労働新聞の社説は、「自強力第一主義」について、「主体的力量に頼って自力を非常に強め、自力で前途を切り開く革命精神である」と説明しながら、「自分のもの、自分の力が一番であるという信念を固くさせ、事大主義と民族虚無主義、輸入病のような不純な思想、不純なものを完全に根こそぎにする最も威力ある武器が自強力である」と主張した。

自強力第一主義とは、金日成主席が提唱したスローガン「自力更生」の踏襲、または焼き直しと見られる。

1950年代後半、金日成氏は、「自力更生」のスローガンを掲げて重工業路線を主張し、当時のソ連に依存した軽工業路線を主張する延安・ソ連派と対立した。1956年には「8月州宗派事件」を通じて反対派を粛清し、路線闘争に勝利。金日成独裁体制を完全に確立させた。

金正恩第一書記は、祖父・金日成氏のように、「自強力第一主義」というスローガンを提唱しながら、対外依存、とりわけ中国依存からの脱却と中国に依存する勢力を排除しながら、自身の独裁体制の強化を狙っているのかもしれない。

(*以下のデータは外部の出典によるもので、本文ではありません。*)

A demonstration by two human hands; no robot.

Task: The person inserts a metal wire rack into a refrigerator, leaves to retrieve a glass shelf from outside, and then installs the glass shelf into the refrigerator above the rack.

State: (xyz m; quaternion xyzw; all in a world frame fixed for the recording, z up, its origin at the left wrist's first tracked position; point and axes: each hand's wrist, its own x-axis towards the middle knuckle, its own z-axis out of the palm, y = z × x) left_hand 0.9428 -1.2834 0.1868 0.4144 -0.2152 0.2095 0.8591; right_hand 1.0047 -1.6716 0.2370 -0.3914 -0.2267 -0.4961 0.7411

しかし、金日成氏の自力更生路線は90年代には完全に破綻し、北朝鮮経済は、今もその後遺症に苦しめられている。

朝鮮中央通信の報道全文は次のとおり。

「労働新聞」自強力第一主義を高く掲げて70日間キャンペーンで英雄的偉勲を立てよう

【平壌3月16日発朝鮮中央通信】16日付の「労働新聞」は社説で、自強力第一主義を高く掲げて70日間キャンペーンで新しいチョンリマ(千里馬)、マンリマ(万里馬)速度を創造し、英雄的偉勲を立てようとアピールした。

自強力第一主義は、主体的力量に頼って自力を非常に強め、自力で前途を切り開く革命精神である。 社説は、70日間キャンペーンを契機に全人民を試練と難関にも微動だにせず、自力だけを信じて立ち上がる強い意志の持ち主、体現者にいっそうしっかり準備させようとするのは朝鮮労働党の意図であるとし、次のように強調した。

自分のもの、自分の力が一番であるという信念を固くさせ、事大主義と民族虚無主義、輸入病のような不純な思想、不純なものを完全に根こそぎにする最も威力ある武器が自強力である。 自分の力に対する絶対的な信頼、民族自尊の剛毅な意志から無比の胆力と度胸が生じ、すべてを自力に基づいて解決する不屈の気概と強い創造力が生じる。

強盛国家建設の大業と人民の美しい夢と理想を必ずわれわれの力と技術、われわれの資源で実現しようとする朝鮮労働党の決心と意志はこんにち、わが千万の軍民の果敢な実践となっている。